### Exercise description
A picture-free, exact reproduction of the listing that follows is required.

═════ Exercise data ═════

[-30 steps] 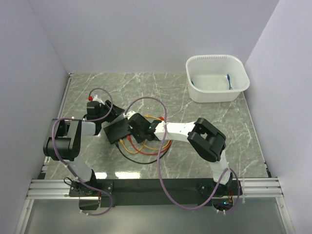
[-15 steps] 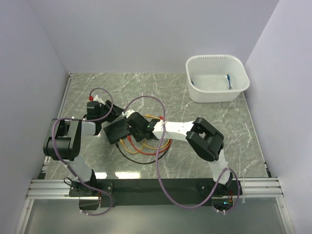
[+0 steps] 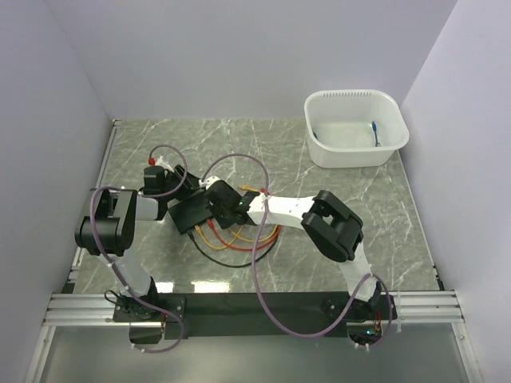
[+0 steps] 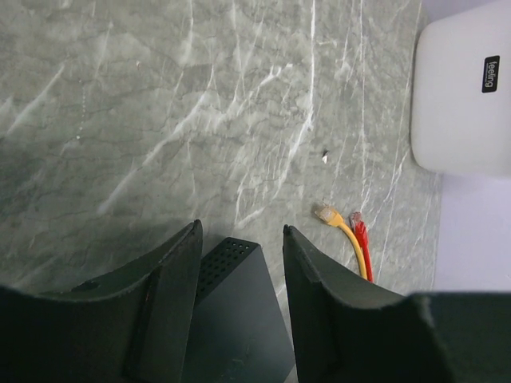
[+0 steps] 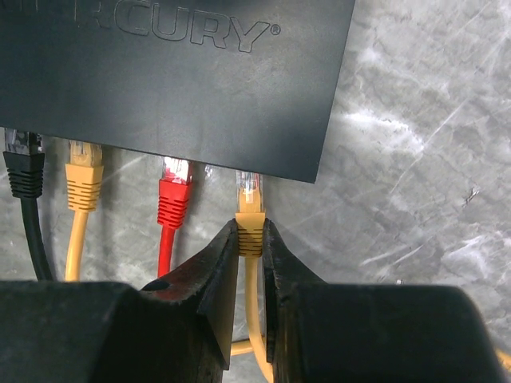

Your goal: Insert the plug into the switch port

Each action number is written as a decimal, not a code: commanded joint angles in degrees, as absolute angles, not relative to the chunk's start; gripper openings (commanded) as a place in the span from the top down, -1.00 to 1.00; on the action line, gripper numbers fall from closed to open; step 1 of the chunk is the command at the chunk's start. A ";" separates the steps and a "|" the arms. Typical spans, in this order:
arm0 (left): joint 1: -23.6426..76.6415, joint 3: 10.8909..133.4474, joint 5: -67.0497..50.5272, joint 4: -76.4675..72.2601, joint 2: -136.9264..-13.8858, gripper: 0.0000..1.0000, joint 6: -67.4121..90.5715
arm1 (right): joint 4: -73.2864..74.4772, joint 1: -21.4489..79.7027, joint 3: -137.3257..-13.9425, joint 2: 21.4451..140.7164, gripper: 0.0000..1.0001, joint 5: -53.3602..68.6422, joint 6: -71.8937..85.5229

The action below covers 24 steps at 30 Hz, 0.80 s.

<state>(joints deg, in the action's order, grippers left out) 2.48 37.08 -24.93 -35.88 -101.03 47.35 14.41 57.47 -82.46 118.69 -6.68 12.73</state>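
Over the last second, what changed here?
The right end effector, shut on the yellow plug, slid slightly left toward the switch, bringing the plug's tip up to its edge. The left arm shifted its elbow a little farther from its base. Unchanged: the switch, the left end effector holding it, the white tub.

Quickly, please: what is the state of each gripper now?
Left gripper: closed on the black switch box.
Right gripper: closed on the yellow plug.
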 commanded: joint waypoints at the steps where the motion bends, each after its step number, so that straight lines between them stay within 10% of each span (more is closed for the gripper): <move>1: 2.37 38.67 -27.24 -38.41 -102.21 -0.01 47.20 | 13.01 56.95 -86.57 119.70 1.00 -7.91 13.71; 24: 3.43 36.12 -26.90 -37.81 -105.64 0.01 48.87 | 9.93 54.15 -87.10 120.59 1.00 -9.05 13.19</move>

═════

### Problem solution
[-30 steps] 
[-15 steps] 
[+0 steps] 
[+0 steps] 
[+0 steps] 

Your goal: Insert the plug into the switch port

Each action number is written as a decimal, not a code: commanded joint angles in degrees, as absolute angles, not relative to the chunk's start; gripper openings (commanded) as a place in the span from the top down, -1.00 to 1.00; on the action line, gripper numbers fall from closed to open; step 1 of the chunk is the command at the chunk's start. A ";" separates the steps and a "|" the arms. Typical spans, in this order:
arm0 (left): joint 1: -23.6426..76.6415, joint 3: 10.8909..133.4474, joint 5: -67.0497..50.5272, joint 4: -76.4675..72.2601, joint 2: -136.9264..-13.8858, gripper: 0.0000..1.0000, joint 6: -67.4121..90.5715
arm1 (right): joint 4: -73.2864..74.4772, joint 1: -21.4489..79.7027, joint 3: -137.3257..-13.9425, joint 2: 21.4451..140.7164, gripper: 0.0000..1.0001, joint 5: -53.3602..68.6422, joint 6: -71.8937..85.5229

The action below covers 24 steps at 30 Hz, 0.80 s.

<state>(joints deg, in the action's order, grippers left out) 2.48 37.08 -24.93 -35.88 -101.03 47.35 14.41 57.47 -82.46 118.69 -6.68 12.73</state>
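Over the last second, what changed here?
The right end effector, shut on the yellow plug, slid slightly left toward the switch, bringing the plug's tip up to its edge. The left arm shifted its elbow a little farther from its base. Unchanged: the switch, the left end effector holding it, the white tub.

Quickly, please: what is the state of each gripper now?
Left gripper: closed on the black switch box.
Right gripper: closed on the yellow plug.
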 commanded: joint waypoints at the steps where the motion bends, each after its step number, so that straight lines between them stay within 10% of each span (more is closed for the gripper): <move>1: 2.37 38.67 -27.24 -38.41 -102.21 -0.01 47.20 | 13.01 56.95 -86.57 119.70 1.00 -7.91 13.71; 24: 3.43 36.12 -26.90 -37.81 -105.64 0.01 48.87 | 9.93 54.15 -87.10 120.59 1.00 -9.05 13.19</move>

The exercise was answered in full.